NEW YORK (JTA) — Families that receive free Jewish children’s books from the Massachusetts-based PJ Library say the program has helped them feel more connected to their Jewish communities, with interfaith families especially saying it has spurred them to celebrate Jewish holidays and Shabbat and to learn more about Judaism, a new study found.
The study, released Tuesday by PJ Library and the Harold Grinspoon Foundation, found that 69 percent of participating families say the program has helped them feel more connected to their Jewish communities, whether by attending programs run by PJ library itself or activities run by local Jewish institutions.
Respondents also say the program helps them feel “more knowledgeable and confident” about how to engage in Jewish traditions with their children (83 percent), and 91 percent say the program is a valuable parenting tool.
More than half of intermarried couples who subscribe said the program influences their family to celebrate Shabbat, and 64 percent said it influences them to observe Jewish holidays. Nearly 90 percent of intermarried respondents said the books helped them learn more about Judaism, according to the triennial survey.
More than 25,000 users responded to the survey, which was conducted with the external evaluation firm Informing Change.
The program, launched in 2005 by the Grinspoon Foundation, now sends one book a month and occasional music CDs to 170,000 children ages 6 months to 8 years among 125,000 families in the United States and Canada. A parallel program, Sifriyat Pijama, operates in Israel. PJ Library estimates that its books are read 6.5 million times a year. Local Jewish federations and other institutions partner with the foundation in covering costs.
The findings confirm the goals of the program’s founders, who hoped that bringing parents and children together over Jewish-themed books would not just be worthwhile in its own right, but inspire them to connect with other Jewish programs and institutions.
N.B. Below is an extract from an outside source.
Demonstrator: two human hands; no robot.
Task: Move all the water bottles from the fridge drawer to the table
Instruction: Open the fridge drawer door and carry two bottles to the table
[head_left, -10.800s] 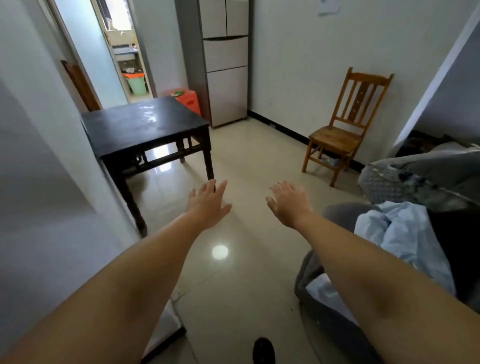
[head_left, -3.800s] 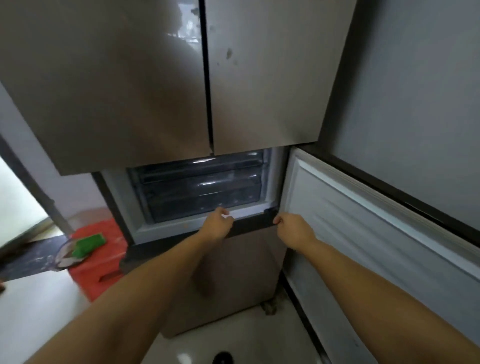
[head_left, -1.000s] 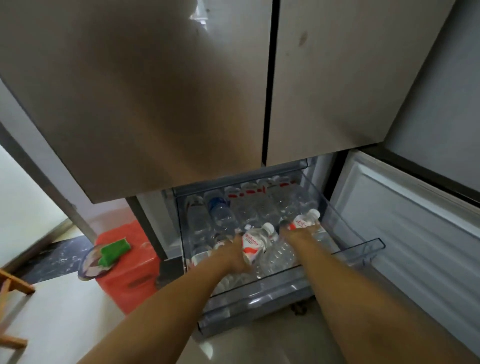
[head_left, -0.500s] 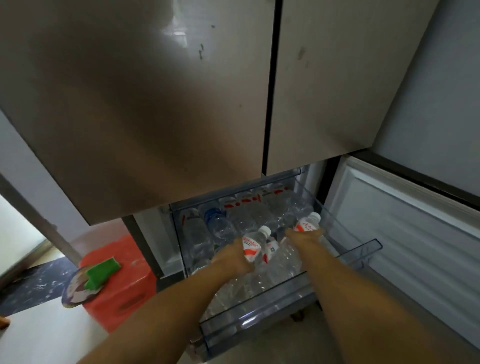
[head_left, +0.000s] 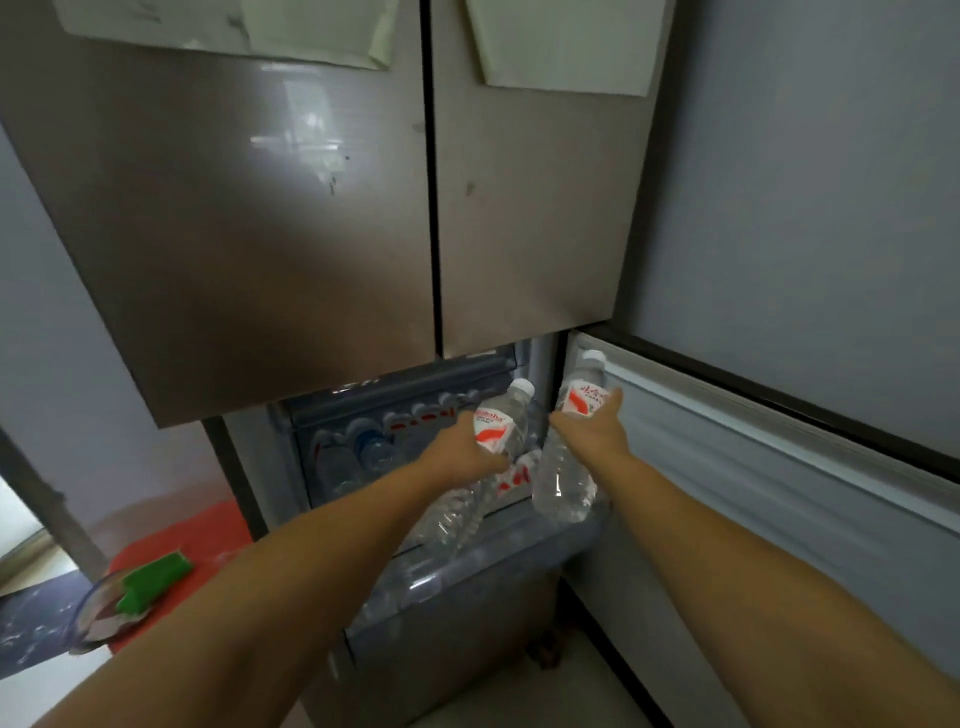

“We take seriously that each night parents are inviting us to join their family during one of the day’s most treasured moments before bedtime,” Winnie Sandler Grinspoon, president of the Harold Grinspoon Foundation, said in a statement. “Parents have told us that the PJ Library books their families receive each month not only help them feel more capable of raising Jewish children, but also make them more excited to pass on the traditions and beliefs they cherished in their own childhoods or have come to cherish as adults.”
The survey also found that subscribers’ had relatively high Jewish involvement. While the 2013 Pew Research Center’s study of American Jews found that 30 percent do not affiliate with a denomination, the number was only 10 percent for PJ Library subscribers.
And while the Pew study found that the intermarriage rate since 2000 is 58 percent, it’s less than half that, 28 percent, among PJ Library subscribers.
The study’s authors said they were not surprised that PJ Library families are more likely than the general population to be affiliated with Jewish organizations, since families usually hear about the program through synagogues, federations or Jewish community centers.
Among subscribers, satisfaction rates are high. Nearly two-thirds of subscribers, according to the study, read the books at least weekly, and 95 percent read them at least once a month. Virtually all respondents — 99 percent — said they have been “influenced or supported by PJ Library.” A majority of families responded that the books made them more likely to use a charity box or to increase their Jewish involvement in some other way, and 83 percent said it helps them feel more knowledgeable and confident about how to engage in Jewish traditions with their children .
“Books are a natural way to invite people into a global community and to pass values and traditions onto the next generation, ensuring our children and their children grow up connected to their Jewish heritage,” said Harold Grinspoon, a real estate developer in western Massachusetts and the founder of PJ Library.
Responses to the study, which was funded by the Harold Grinspoon Foundation, were gathered between November 2016 and January 2017. The study had a 1 percent margin of error.